Tuesday, February 10, 2009


They left that place and passed through Galilee. Jesus did not want anyone to know where they were, because he was teaching his disciples. He said to them, "The Son of Man is going to be betrayed into the hands of men. They will kill him, and after three days he will rise." But they did not understand what he meant and were afraid to ask him about it. They came to Capernaum. When he was in the house, he asked them, "What were you arguing about on the road?" But they kept quiet because on the way they had argued about who was the greatest. (Mark 9:30-34)

Jesus is on his way to Jerusalem. The closer he gets the greater the urgency to teach his followers about where all of this is headed. Thus, passing through Galilee, Jesus avoids the public eye; he opts for anonymity so that he can teach his disciples. In Mark 10 he does the same thing, taking “the twelve aside” (Mark 10:32). In both Mark 9 and 10 the lesson is the same: suffering, death, resurrection.

The disciples don’t understand this. What’s more, they don’t bother to ask questions. They don’t seek clarification. It's not for lackof interest. Fear keeps them reticent. Sometimes there are things we’d prefer not to know.

Rather than seeking further instruction on what it means for them to follow Jesus to the place of suffering and death, they argue with each other about the nature of their rank and position. The twelve are competing for the highest spots on the roster.

Jesus wants to talk about laying down his life. The disciples want to argue about climbing the ladder. The road Jesus walks has two-lane traffic; it’s difficult to find Jesus in the everyday when every day is consumed with moving in a direction other than the one Jesus is trying to take us.

Of course, few are called to martyrdom. Not many of us will be on the receiving end of hostile persecution. Jesus isn’t modeling for us a life of intentional misery that postures as holy. But Jesus is certainly moving in a direction that feels odd to us; the way he walks is a narrow way that lives life by giving life away. Jesus refuses to feed our ambitious appetites.

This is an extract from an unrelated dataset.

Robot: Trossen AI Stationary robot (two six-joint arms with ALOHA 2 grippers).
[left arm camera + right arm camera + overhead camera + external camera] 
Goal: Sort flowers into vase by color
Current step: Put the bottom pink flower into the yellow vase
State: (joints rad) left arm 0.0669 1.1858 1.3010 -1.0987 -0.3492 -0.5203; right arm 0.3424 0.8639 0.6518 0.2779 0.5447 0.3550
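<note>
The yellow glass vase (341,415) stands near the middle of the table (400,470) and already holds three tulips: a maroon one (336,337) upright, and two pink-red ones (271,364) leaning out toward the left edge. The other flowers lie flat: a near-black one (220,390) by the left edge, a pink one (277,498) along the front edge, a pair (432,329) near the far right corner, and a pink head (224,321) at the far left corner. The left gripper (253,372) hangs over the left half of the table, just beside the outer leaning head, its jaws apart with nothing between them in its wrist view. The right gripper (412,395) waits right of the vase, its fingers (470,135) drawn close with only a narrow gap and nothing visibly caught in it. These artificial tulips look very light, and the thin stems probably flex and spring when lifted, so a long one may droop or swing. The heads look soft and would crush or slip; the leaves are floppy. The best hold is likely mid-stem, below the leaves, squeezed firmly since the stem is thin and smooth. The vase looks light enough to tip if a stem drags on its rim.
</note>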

Like the disciples, we don’t always want to know this. We don’t eagerly inquire into the way of suffering and death, service and sacrifice. We like being on the Jesus team. We don’t always like running his plays. We walk the road he walks, but to a different destination.

How would you define the destination of your life today? What would it mean for you to work hard, to give your best to this day – but step off the ladder and simply go where Jesus is going? Sometimes the destination that Jesus chooses is not one we would have chosen for ourselves.

Be well warned: once we actually find Jesus in the everyday, we are not allowed to simply observe where he goes. We do not find Jesus in order to talk about what he does. Once we find him, we are called to follow. Where might Jesus be leading you today?

Lord Jesus, how easily we give our energy and attention to our standing in the world rather than our walk with you. Teach us what it means to follow you, allowing you to determine the way and the destination of our living, today and always. Amen.